MANHATTAN (CN) - Nearly three years after a crime that called attention to anti-transgender violence here, a New Yorker who beat 21-year-old Islan Nettles to death in Harlem pleaded guilty to manslaughter on Monday.
In August 2013, James Dixon yelled homophobic slurs and brutally attacked Nettles after he saw Nettles and her friends walking late at night near a police precinct in Harlem, according to reports at the time.
Nettles slipped into a coma and died a week later.
Dixon was not indicted until 2015 because some witnesses identified his friend as the attacker, the New York Times reported.
Manhattan District Attorney Cyrus Vance depicted the conviction as a sign of his office's commitment to protecting lesbian, gay, bisexual and transgender New Yorkers.
"With this conviction, James Dixon has finally been brought to justice for this brutal and lethal assault," Vance said. "Members of the transgender community are far too often the targets of violent crime."
Not everyone felt New York authorities devoted enough attention to the case as it unfolded.
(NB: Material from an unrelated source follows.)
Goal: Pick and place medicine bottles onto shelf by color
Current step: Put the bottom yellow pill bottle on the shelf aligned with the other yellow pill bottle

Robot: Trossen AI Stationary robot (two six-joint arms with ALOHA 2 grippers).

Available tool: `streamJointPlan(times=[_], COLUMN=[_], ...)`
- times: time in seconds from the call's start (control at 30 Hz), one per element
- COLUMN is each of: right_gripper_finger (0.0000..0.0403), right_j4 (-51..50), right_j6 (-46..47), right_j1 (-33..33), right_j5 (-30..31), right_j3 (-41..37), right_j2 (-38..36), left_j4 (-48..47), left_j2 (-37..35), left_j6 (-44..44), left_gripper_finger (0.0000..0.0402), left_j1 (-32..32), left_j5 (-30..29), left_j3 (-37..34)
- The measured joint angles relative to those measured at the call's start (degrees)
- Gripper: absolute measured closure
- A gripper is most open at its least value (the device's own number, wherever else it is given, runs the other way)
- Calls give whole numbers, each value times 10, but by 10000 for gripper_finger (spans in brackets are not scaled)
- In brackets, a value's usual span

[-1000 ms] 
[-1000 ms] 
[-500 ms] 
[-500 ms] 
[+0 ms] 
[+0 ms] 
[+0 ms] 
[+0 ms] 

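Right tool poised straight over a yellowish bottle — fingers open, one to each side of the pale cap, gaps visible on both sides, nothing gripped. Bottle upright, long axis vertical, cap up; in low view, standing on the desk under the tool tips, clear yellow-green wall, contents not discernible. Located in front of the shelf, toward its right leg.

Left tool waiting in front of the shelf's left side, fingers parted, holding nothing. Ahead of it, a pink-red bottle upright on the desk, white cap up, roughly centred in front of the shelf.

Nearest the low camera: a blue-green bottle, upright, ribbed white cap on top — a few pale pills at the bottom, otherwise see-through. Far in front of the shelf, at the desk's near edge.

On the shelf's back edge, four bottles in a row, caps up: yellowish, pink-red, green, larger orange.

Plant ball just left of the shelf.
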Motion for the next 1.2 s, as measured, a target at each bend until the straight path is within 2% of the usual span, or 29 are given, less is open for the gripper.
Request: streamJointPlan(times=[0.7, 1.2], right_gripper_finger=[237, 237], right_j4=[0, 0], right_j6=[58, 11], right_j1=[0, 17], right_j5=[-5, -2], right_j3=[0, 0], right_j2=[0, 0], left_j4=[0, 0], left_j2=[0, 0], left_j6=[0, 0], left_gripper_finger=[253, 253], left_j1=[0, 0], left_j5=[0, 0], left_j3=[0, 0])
Reporting from a protest held in its wake, Out Magazine quoted the victim's mother Delores Nettles shouted through a megaphone: "Why didn't a detective come to the hospital?"
The year before Nettles' killing, the National Coalition of Anti-Violence Programs found that roughly half of all hate-crime homicides targeted transgender women, even though transgender survivors and victims represented only 10.5 percent of total reports to the group.